A principal discussão do encontro são os detalhes do Acordo sobre as Mudanças Climáticas, assinado em Paris no ano de 2015. Ele acaba de entrar em vigor e tem a finalidade de cessar o aumento da temperatura global em relação ao período pré-industrial.

O oficial do Pontifício Conselho de Justiça e Paz, Theobald Vinciguerra, disse à Rádio Vaticano que “o Acordo de Paris é um texto muito geral, muitas coisas estão ainda a ser definidas e é precisamente o “como”, que está em discussão nestes dias”.

Ele afirmou também que uma centena de países aprovou a convenção marco da ONU e o acordo em vigor, mas que há outras centenas de países que ainda não o fizeram. O desafio consiste, portanto, em "gerir duas velocidades, sem perder ninguém pelo caminho".

Vinciguerra pontuou também que o mecanismo para conseguir evitar o aumento da temperatura global se chama ‘NDC'. A medida se refere à evolução tecnológica para as energias limpas, mudança dos transportes, diminuição ou remoção, reflorestamento. Uma série de iniciativas próprias que os países devem realizar por si, já que não existe padrão.
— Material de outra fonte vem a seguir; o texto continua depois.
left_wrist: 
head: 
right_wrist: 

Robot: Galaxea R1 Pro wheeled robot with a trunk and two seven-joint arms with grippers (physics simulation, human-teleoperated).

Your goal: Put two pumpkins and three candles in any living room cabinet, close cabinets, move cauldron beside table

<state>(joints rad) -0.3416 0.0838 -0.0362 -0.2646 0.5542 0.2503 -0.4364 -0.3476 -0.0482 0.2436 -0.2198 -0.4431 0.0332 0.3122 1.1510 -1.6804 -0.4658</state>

A pergunta é como fazer com que a ‘NDC' aconteça nos mesmos moldes em todos os países e mirando metas ambiciosas.

Cerca de 100 milhões de dólares em contribuições voluntárias serão destinados a essa causa.
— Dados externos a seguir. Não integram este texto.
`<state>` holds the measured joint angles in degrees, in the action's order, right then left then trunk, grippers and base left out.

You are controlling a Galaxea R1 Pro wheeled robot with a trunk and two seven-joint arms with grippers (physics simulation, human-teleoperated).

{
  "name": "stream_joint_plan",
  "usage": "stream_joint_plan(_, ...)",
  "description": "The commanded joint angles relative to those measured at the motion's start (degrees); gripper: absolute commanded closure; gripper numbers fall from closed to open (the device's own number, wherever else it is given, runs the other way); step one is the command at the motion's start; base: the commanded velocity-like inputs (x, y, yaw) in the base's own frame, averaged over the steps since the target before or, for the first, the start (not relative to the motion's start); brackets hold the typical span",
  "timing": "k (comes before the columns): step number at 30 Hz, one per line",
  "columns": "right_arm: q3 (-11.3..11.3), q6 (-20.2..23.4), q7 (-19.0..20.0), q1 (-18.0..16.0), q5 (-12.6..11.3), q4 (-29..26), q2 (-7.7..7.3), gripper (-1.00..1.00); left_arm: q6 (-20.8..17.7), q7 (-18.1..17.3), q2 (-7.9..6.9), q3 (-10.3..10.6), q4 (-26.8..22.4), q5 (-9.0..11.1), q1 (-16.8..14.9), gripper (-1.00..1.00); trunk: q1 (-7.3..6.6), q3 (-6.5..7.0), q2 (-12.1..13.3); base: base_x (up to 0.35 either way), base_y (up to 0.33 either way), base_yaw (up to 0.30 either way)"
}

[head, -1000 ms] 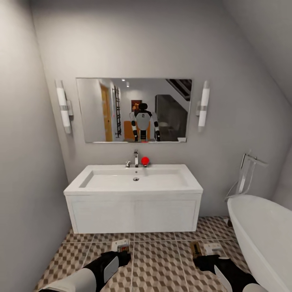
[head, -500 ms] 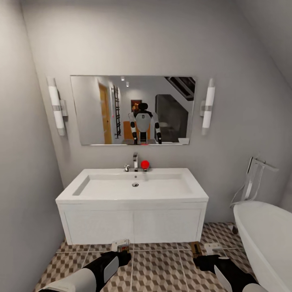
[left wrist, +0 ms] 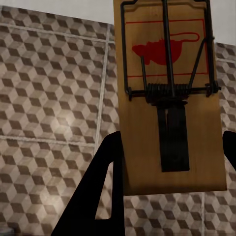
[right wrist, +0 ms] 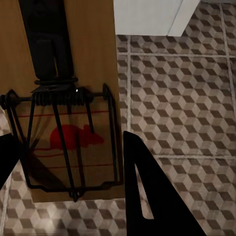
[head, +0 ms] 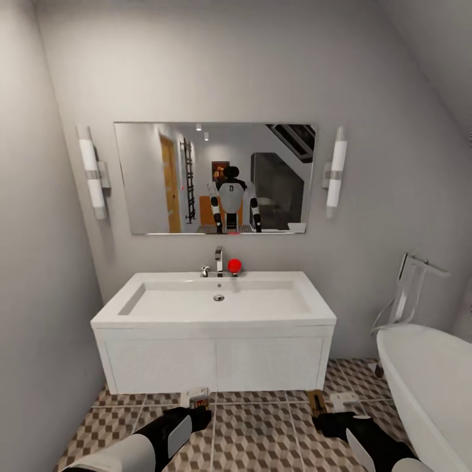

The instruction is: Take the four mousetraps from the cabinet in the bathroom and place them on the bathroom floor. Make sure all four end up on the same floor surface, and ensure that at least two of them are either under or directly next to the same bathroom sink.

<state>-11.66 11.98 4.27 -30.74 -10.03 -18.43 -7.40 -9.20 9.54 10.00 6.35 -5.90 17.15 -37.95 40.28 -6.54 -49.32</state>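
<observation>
The white bathroom sink (head: pixel 216 303) on its two-door vanity stands straight ahead, with the cube-patterned bathroom floor (head: pixel 262 432) in front of it. My left gripper (head: pixel 198 414) is low over the tiles and shut on a mousetrap (head: pixel 195 396). In the left wrist view this mousetrap (left wrist: pixel 169 98), a wooden base with a red mouse print and a wire spring, sits between the fingers (left wrist: pixel 105 187) of the left gripper (left wrist: pixel 169 162). My right gripper (head: pixel 328 419) is shut on another mousetrap (head: pixel 317 401). In the right wrist view that mousetrap (right wrist: pixel 69 108) sits in the right gripper (right wrist: pixel 69 167). The cabinet is out of view.
A white bathtub (head: pixel 426 380) with a chrome tap stand (head: pixel 413 282) fills the right side. A grey wall (head: pixel 39 328) closes the left. A mirror (head: pixel 216 177) hangs over the sink, and a red ball (head: pixel 234 265) sits by the chrome tap (head: pixel 219 257).
The camera has moved closer to the sink, so the vanity looks larger and lower. Both grippers keep their hold on the mousetraps in the same pose.
</observation>
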Motion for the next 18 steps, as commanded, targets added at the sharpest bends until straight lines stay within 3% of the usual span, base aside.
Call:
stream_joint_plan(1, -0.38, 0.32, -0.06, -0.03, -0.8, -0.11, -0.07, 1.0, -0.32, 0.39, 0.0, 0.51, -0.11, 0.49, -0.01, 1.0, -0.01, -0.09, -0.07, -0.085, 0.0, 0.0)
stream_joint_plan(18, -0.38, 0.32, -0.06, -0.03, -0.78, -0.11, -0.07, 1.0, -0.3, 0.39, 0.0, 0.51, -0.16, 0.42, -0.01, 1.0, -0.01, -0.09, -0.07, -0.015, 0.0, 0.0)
Centenas de ONGs estarão no encontro. Seu papel é incentivar esses trabalhos bem como os governos dos próprios países, além de realizar várias atividades adjacentes, conferências e seminários, propondo ainda uma reflexão sobre a fertilidade do solo na agricultura.
 

As religiões e o COP 22 – Há uma expectativa de um impulso ético e moral. Nesse quesito, entram as religiões. No COP 21, de Paris, a Santa Sé se baseou nos ensinamentos da “Laudato Si': não tanto em questões técnicas, mas pela ética e pela dimensão de justiça social.

Outro tema foi a preocupação pela solidariedade e a justiça entre as gerações, o mundo deixaremos a elas.